The Taiwanese love street food, especially lu-wei, ingredients stewed in a distinctive brown soya-sauce like broth.
After careful study, I jostle for a plastic basket and position myself in front of the cart with my metal tongs. I don't recognize much.
Most things are flesh-coloured: flesh-coloured tubes, flesh-coloured half-moon morsels, flesh-coloured balls on a stick.
I feel the mob pressing against my back so I panic and grab at things that I can identify, a mushroom, brocolli, green beans, noodles, lest I end up with duck tongue and other innards among the assortment. I take chances on a grey-coloured glutinous sachet and a yellow, crispy square with white filling. And a row of flesh-coloured balls.
I hand my treats to a woman who chops and sorts. Then a slim older man with salt and pepper hair who I have never seen not cooking at this stall, dumps it all into a boiling vat. After a few minutes, he pours the ingredients into a metal pan, squirts it with various sauces and globs a dollop of wet green herbs on top.

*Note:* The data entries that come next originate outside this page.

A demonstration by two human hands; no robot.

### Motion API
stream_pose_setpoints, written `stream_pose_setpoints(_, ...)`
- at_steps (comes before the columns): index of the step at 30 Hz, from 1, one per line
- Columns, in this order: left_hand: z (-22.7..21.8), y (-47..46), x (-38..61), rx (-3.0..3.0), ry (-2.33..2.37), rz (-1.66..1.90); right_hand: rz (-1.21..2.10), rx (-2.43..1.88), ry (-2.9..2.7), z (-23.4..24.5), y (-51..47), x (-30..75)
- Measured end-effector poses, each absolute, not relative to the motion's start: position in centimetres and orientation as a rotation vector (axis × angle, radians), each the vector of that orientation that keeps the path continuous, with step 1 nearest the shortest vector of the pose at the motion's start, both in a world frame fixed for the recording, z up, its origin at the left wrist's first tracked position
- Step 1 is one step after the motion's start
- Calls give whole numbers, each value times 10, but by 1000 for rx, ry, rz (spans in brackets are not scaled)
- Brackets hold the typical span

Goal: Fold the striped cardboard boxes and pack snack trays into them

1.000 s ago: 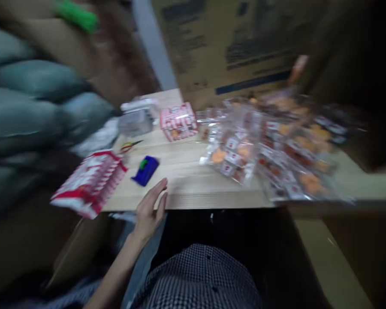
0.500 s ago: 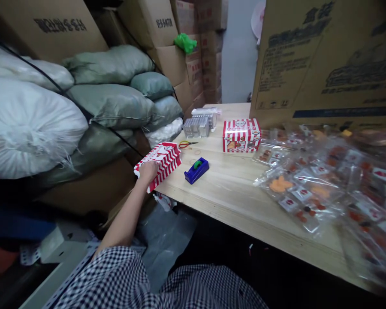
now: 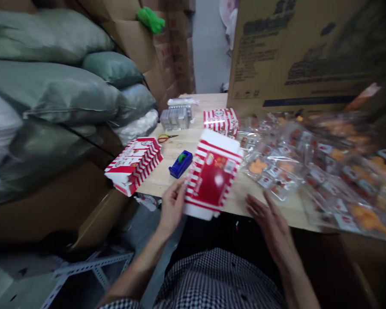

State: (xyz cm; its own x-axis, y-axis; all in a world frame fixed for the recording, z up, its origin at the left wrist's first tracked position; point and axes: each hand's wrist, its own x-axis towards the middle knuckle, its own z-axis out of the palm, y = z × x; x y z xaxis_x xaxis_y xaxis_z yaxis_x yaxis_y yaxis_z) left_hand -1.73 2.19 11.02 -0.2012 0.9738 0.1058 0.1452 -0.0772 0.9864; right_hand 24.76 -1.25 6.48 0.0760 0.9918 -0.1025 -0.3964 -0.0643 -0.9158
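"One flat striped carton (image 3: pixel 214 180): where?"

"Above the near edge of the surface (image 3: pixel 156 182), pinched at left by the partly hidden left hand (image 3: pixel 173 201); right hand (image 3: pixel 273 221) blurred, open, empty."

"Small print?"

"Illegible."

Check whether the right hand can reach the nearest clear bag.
Probably yes: the right hand looks empty, the clear bag lies beyond it on the table, and the striped carton in the left hand is off to one side.
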Motion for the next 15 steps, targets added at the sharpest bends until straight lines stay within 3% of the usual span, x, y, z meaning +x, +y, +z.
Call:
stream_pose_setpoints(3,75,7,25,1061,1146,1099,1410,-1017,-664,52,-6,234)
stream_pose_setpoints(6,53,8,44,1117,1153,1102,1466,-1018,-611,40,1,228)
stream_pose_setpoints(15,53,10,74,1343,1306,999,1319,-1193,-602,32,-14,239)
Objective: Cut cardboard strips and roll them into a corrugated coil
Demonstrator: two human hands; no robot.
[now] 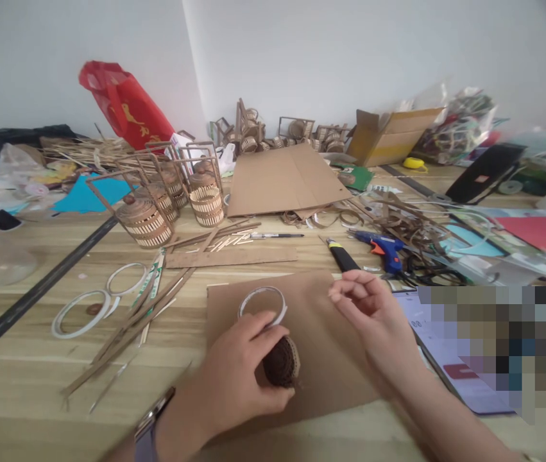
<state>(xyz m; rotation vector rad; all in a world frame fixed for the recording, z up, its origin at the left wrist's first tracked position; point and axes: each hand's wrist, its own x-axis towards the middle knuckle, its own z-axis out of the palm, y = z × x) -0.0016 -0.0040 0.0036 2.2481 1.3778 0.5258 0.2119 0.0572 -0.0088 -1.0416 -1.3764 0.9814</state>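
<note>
My left hand point(241, 372) is closed around a small roll of dark corrugated cardboard point(281, 363), held just above a brown cardboard sheet point(330, 359) on the wooden table. A white tape ring point(263, 301) lies on the sheet right behind my left fingers. To the right hovers my right hand point(371, 314), its fingertips pinched together; I cannot make out anything in them. A watch shows on my left wrist.
Cardboard lantern models point(145, 221) stand at the back left, with strips and tape rings point(80, 312) in front. A blue glue gun point(383, 249), a utility knife point(342, 255) and cardboard scraps lie at the right. A folded cardboard sheet point(285, 179) and an open box point(388, 138) sit by the wall.
</note>
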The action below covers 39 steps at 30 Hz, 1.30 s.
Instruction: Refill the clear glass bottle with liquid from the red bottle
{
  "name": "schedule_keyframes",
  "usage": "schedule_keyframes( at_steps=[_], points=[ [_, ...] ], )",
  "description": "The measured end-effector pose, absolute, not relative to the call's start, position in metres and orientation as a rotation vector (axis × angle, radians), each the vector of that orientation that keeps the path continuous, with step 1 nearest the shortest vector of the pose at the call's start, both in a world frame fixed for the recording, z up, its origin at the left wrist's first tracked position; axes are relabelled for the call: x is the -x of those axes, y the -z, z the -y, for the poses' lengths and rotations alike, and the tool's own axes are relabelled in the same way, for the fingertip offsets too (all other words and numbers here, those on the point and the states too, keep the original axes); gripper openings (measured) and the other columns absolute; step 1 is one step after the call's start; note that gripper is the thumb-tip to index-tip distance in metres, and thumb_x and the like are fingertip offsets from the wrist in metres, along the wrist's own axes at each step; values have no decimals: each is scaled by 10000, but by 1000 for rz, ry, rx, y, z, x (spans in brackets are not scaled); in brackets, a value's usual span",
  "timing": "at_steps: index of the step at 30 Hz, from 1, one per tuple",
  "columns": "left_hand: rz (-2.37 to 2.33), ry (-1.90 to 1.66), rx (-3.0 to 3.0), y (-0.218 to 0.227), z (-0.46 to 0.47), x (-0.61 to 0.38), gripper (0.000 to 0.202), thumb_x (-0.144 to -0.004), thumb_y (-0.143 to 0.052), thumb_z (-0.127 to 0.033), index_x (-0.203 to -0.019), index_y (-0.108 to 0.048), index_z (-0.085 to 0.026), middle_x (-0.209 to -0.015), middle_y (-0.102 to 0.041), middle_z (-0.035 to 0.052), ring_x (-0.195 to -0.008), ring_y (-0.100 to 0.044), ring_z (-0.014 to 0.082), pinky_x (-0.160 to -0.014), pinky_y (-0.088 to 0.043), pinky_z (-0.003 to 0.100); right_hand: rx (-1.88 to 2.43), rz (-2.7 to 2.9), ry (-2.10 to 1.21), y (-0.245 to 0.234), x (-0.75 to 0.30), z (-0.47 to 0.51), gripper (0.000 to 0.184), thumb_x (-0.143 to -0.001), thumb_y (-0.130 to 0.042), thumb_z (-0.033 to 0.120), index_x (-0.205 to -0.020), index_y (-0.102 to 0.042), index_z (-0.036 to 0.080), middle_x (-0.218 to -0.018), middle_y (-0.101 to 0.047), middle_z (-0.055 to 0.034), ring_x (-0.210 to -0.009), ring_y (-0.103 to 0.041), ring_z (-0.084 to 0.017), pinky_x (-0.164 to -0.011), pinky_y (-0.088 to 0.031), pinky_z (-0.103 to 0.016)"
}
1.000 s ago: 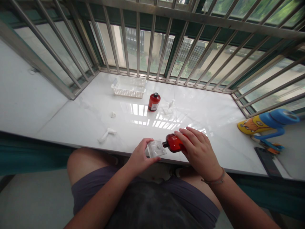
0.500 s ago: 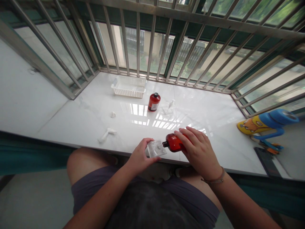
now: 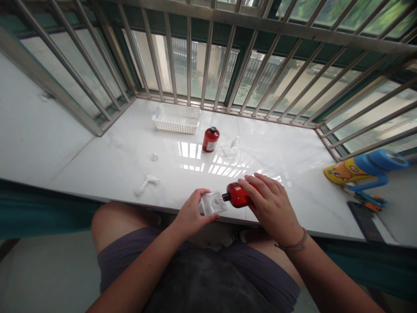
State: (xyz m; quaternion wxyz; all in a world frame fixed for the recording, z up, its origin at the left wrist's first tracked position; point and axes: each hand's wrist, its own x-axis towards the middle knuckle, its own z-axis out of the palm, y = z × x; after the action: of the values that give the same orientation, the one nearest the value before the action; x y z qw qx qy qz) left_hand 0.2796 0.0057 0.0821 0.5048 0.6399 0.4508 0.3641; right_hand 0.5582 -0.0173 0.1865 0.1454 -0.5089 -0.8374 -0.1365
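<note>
My left hand (image 3: 192, 213) grips a small clear plastic container (image 3: 214, 203) between thumb and fingers at the counter's front edge. My right hand (image 3: 270, 204) is wrapped round a red-brown bottle (image 3: 239, 194), tipped on its side with its uncapped black threaded neck at the container's right side. Whether liquid is flowing is too small to tell. Farther back stands a second red-brown bottle (image 3: 210, 140), upright, with a black neck and a pale label. To its right lies a white pump head (image 3: 235, 141).
A white perforated basket (image 3: 177, 121) sits by the window bars. Another white pump head (image 3: 146, 184) and a small crumpled white piece (image 3: 154, 156) lie on the left. At right are a blue-and-yellow water bottle (image 3: 361, 167) and a dark phone-like object (image 3: 365, 219).
</note>
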Motion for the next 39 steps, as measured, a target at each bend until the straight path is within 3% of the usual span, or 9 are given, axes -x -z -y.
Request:
schedule_keyframes(
  at_steps=[39],
  points=[
    [-1111, -820, -1554, -73, -5, -278, 772, -747, -990, -359, -1398, -583, -276, -1393, -688, 104, -1291, -688, 327, -1172, -530, 517, 1468, 2429, 404, -186, -560, 17, 576, -1039, -640, 125, -1594, -547, 251, -1509, -681, -122, -1431, -560, -370, -1164, -452, -562]
  ],
)
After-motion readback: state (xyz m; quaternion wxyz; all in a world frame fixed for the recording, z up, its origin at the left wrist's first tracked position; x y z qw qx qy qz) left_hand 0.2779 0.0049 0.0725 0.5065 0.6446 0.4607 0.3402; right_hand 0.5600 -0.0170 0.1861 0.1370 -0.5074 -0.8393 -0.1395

He speaks to me. I hope he is asking whether I want it to go, so I gesture with my thumb over my shoulder. He wraps a plastic bag around the end of the pan which is shaped like a funnel and my food slips heavily inside.
He yells at me in Taiwanese in front of the crowd. This is the part where I smile and shake my head and say: "Wo bu dong zhongwen."
The stew is delicious. But I can't figure out what the gooey pocket or the grainy stuff inside is. Also, I still don't know what animal they pressed into a square or four flesh-coloured balls. In any case, maybe it's better this way.